Artikel ini berisi catatan saya mengenai kondisi pers lokal, terutama dari sisi bisnis pada akhir pandemi Covid-19.
Pers lokal adalah pers yang hadir di berbagai daerah memberitakan perstiwa-peristiwa yang didominasi isu lokal di daerah masing-masing. Fokus khalayaknya adalah masyarakat setempat, meski juga dibaca oleh masyarakat di luar itu.
Pendapatan utamanya berasal dari iklan atau kerjasama instansi pemerintah maupun swasta yang ada di daerah di mana pers itu berada.

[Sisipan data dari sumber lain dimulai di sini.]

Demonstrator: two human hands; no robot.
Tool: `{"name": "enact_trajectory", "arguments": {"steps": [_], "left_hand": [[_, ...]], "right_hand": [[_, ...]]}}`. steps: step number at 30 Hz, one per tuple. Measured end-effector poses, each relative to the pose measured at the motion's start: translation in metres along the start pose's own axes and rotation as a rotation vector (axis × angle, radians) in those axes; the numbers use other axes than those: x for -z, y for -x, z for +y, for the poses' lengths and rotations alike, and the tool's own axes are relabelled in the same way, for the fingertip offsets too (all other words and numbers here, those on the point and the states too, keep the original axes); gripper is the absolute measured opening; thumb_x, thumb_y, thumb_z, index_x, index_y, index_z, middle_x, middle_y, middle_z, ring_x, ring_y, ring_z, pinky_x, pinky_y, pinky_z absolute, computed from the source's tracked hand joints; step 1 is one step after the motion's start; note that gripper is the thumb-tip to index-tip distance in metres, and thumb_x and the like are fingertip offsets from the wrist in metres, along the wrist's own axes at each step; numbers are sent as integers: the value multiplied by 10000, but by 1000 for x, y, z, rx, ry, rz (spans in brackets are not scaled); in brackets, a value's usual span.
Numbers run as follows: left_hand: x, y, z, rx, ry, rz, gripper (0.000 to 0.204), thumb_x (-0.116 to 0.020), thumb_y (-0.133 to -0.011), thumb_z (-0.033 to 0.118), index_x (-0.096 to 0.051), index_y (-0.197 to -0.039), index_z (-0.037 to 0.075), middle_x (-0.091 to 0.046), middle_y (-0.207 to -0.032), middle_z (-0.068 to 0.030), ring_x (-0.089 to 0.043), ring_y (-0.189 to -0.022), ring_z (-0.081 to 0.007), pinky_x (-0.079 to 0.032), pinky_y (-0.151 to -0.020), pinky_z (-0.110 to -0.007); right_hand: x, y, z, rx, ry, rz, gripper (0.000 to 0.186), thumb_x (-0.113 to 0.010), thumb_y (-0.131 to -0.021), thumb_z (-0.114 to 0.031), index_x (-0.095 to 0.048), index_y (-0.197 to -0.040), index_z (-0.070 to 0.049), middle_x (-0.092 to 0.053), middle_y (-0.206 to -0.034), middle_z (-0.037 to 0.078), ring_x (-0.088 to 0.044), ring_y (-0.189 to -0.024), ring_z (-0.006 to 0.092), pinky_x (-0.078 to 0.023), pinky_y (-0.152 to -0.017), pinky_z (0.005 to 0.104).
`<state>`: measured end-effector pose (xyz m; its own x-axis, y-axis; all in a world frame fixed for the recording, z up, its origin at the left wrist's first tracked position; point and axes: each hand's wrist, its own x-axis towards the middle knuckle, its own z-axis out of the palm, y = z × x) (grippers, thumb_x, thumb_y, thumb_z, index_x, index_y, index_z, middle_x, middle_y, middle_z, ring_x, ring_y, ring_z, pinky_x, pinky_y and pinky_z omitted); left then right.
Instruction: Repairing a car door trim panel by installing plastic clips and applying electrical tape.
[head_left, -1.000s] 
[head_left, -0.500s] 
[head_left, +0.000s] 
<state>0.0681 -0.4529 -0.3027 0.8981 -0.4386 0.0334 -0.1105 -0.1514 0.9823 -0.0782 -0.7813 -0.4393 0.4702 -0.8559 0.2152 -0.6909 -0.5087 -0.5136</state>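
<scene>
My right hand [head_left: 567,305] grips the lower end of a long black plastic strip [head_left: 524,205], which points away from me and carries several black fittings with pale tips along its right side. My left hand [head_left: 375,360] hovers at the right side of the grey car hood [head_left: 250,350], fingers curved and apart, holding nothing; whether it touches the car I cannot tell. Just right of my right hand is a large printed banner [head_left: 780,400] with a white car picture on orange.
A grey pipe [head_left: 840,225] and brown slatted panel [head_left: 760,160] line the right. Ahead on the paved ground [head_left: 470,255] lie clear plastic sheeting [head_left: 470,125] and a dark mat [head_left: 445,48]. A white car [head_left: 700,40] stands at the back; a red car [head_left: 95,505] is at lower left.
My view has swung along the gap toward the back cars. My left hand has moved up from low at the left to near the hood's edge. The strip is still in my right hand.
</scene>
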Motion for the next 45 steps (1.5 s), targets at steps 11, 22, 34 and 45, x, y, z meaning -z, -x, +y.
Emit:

Posisi pers lokal berbeda dengan pers nasional yang jangkauannya lebih luas, bahkan berjejaring atau bercabang di banyak daerah.
Dewan Pers mencatat jumlah perusahaan pers di Indonesia pada 2019 mencapai sekitar 47.000 media yang tersebar di seluruh Indonesia. Sayangnya, data terbaru belum muncul, apakah terjadi peningkatan atau penurunan.
Anggota Dewan Pers Atmaji Sapto Anggoro dalam suatu kesempatan, menyebut bahwa 12 persen dari jumlah media pers di Indonesia ada di Riau, disusul Kepulauan Riau (11 persen) dan DKI Jakarta (7 persen).